From: Laszlo Ersek <lersek-H+wXaHxf7aLQT0dZR+AlfA@public.gmane.org>
To: "Marc Marí" <markmb-H+wXaHxf7aLQT0dZR+AlfA@public.gmane.org>,
linux-kernel-u79uwXL29TY76Z2rM5mHXA@public.gmane.org
Cc: Drew <drjones-H+wXaHxf7aLQT0dZR+AlfA@public.gmane.org>,
Stefan Hajnoczi
<stefanha-Re5JQEeQqe8AvxtiuMwx3w@public.gmane.org>,
Kevin O'Connor <kevin-BG7uPxbsK//k1uMJSBkQmQ@public.gmane.org>,
Gerd Hoffmann <kraxel-H+wXaHxf7aLQT0dZR+AlfA@public.gmane.org>,
Arnd Bergmann <arnd-r2nGTMty4D4@public.gmane.org>,
Rob Herring <rob.herring-QSEj5FYQhm4dnm+yROfE0A@public.gmane.org>,
Mark Rutland <mark.rutland-5wv7dgnIgG8@public.gmane.org>,
Alexander Graf <agraf-l3A5Bk7waGM@public.gmane.org>,
devicetree-u79uwXL29TY76Z2rM5mHXA@public.gmane.org,
Peter Maydell
<peter.maydell-QSEj5FYQhm4dnm+yROfE0A@public.gmane.org>
Subject: Re: [PATCH v5] QEMU fw_cfg DMA interface documentation
Date: Fri, 9 Oct 2015 01:38:09 +0200 [thread overview]
Message-ID: <5616FE61.3010002@redhat.com> (raw)
In-Reply-To: <1444316621-21863-1-git-send-email-markmb-H+wXaHxf7aLQT0dZR+AlfA@public.gmane.org>
On 10/08/15 17:03, Marc Marí wrote:
> Add fw_cfg DMA interface specfication in the fw_cfg documentation.
>
> Signed-off-by: Marc Marí <markmb-H+wXaHxf7aLQT0dZR+AlfA@public.gmane.org>
> ---
> Documentation/devicetree/bindings/arm/fw-cfg.txt | 52 +++++++++++++++++++++++-
> 1 file changed, 51 insertions(+), 1 deletion(-)
>
> diff --git a/Documentation/devicetree/bindings/arm/fw-cfg.txt b/Documentation/devicetree/bindings/arm/fw-cfg.txt
> index 953fb64..0633aad 100644
> --- a/Documentation/devicetree/bindings/arm/fw-cfg.txt
> +++ b/Documentation/devicetree/bindings/arm/fw-cfg.txt
> @@ -38,6 +38,9 @@ The presence of the registers can be verified by selecting the "signature" blob
> with key 0x0000, and reading four bytes from the data register. The returned
> signature is "QEMU".
>
> +If the DMA interface is available, then reading the DMA Address Register
> +returns 0x51454d5520434647 ("QEMU CFG" in big-endian format).
> +
marking this for a later argument: (*)
> The outermost protocol (involving the write / read sequences of the control and
> data registers) is expected to be versioned, and/or described by feature bits.
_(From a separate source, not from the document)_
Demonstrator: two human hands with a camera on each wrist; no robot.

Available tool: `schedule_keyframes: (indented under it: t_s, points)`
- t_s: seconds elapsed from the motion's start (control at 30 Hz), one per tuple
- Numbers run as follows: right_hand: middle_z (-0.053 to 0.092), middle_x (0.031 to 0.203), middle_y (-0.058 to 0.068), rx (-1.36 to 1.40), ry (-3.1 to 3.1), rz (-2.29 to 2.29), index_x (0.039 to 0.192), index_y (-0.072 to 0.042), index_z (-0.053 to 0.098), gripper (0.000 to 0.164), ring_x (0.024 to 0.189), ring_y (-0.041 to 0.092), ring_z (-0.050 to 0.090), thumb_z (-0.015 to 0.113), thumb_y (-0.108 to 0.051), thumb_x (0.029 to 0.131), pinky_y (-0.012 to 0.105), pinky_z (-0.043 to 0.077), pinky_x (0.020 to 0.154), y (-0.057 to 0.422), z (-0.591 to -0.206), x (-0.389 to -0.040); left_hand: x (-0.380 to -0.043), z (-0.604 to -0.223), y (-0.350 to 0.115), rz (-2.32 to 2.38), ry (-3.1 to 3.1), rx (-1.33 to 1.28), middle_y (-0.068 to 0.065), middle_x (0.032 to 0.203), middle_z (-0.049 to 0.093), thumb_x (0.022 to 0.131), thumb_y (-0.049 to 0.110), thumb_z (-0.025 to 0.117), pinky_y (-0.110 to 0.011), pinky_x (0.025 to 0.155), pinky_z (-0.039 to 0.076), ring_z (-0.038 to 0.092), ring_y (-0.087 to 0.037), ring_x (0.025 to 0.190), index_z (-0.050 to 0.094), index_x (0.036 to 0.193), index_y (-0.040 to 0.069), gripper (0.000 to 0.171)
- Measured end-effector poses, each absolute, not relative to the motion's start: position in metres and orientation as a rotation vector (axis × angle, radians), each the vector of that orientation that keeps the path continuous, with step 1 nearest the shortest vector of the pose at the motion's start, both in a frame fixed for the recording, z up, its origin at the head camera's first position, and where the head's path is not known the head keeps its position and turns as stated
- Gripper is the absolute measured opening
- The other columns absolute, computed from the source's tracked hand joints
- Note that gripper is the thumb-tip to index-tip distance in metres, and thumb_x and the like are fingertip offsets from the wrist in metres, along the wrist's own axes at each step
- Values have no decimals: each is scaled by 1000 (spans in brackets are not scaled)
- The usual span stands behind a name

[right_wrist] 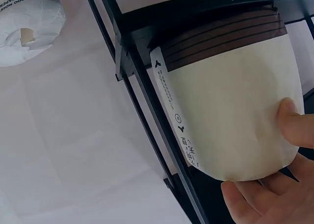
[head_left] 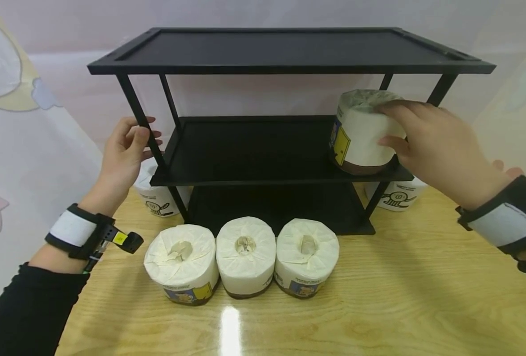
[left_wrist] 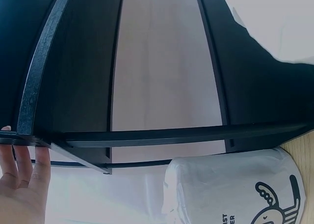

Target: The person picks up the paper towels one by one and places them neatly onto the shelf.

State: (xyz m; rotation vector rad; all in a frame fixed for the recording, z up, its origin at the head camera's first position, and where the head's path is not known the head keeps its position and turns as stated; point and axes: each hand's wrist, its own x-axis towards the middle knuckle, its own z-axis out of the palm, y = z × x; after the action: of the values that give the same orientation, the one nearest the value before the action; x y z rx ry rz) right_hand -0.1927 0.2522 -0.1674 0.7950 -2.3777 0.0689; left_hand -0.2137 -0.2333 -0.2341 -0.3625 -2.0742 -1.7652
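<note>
1. A black three-tier rack was seen standing on a wooden table, with a pale curtain behind it.
2. A wrapped paper roll was held by the right hand at the right end of the rack's middle shelf, its brown-banded base resting on or just above the shelf's front edge; which of the two could not be told.
3. The right hand's fingers were curled over the roll's top and side, and the thumb was pressed against its near face. In the right wrist view the same roll was shown with the thumb on its wrapper and a printed label strip running down its left edge.
4. The rack's front left post was gripped by the left hand, with the fingers wrapped round it just above the middle shelf. In the left wrist view only the fingertips were shown, laid against the black frame.
5. Three more wrapped rolls were lined up side by side, touching, on the table in front of the rack, with their twisted paper tops facing the camera.
6. Another roll was placed on the table behind the left post, partly hidden by the left hand and the frame.
7. A further roll with a cartoon print was set on the table beside the right legs, below the right hand.
8. Black sleeves and strapped wrist cameras were worn on both forearms.
</note>
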Motion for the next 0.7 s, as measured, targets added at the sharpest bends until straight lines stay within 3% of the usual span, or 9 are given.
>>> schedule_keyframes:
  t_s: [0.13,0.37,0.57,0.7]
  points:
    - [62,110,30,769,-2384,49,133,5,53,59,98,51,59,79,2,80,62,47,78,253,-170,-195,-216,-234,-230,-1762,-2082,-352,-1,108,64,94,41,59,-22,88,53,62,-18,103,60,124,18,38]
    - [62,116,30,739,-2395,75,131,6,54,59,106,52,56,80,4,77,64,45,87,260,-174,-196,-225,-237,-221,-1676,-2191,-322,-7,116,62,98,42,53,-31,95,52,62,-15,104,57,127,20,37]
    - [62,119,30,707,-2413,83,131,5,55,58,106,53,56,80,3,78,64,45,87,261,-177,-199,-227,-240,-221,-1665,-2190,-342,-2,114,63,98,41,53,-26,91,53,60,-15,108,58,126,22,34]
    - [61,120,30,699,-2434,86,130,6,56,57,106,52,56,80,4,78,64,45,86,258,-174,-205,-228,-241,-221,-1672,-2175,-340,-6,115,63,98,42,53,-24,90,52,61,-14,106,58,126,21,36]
> The interface revision / feature bitmap can be retrieved with key 0x0001. The
> @@ -45,6 +48,51 @@ blob to be read from the data register has size 4, and it is to be interpreted
> as a uint32_t value in little endian byte order. The current value
> (corresponding to the above outer protocol) is zero.
>
> +If bit 1 of the feature bitmap is set, the DMA interface is present. This
> +can be used through the 64-bit wide address register.
> +
> +The address register is in big-endian format. The value for the register is 0
> +at startup and after an operation. A write to the lower half triggers an
> +operation. This means, that operations with 32-bit addresses can be triggered
> +with just one write, whereas operations with 64-bit addresses can be triggered
> +with one 64-bit write or two 32-bit writes, starting with the higher part.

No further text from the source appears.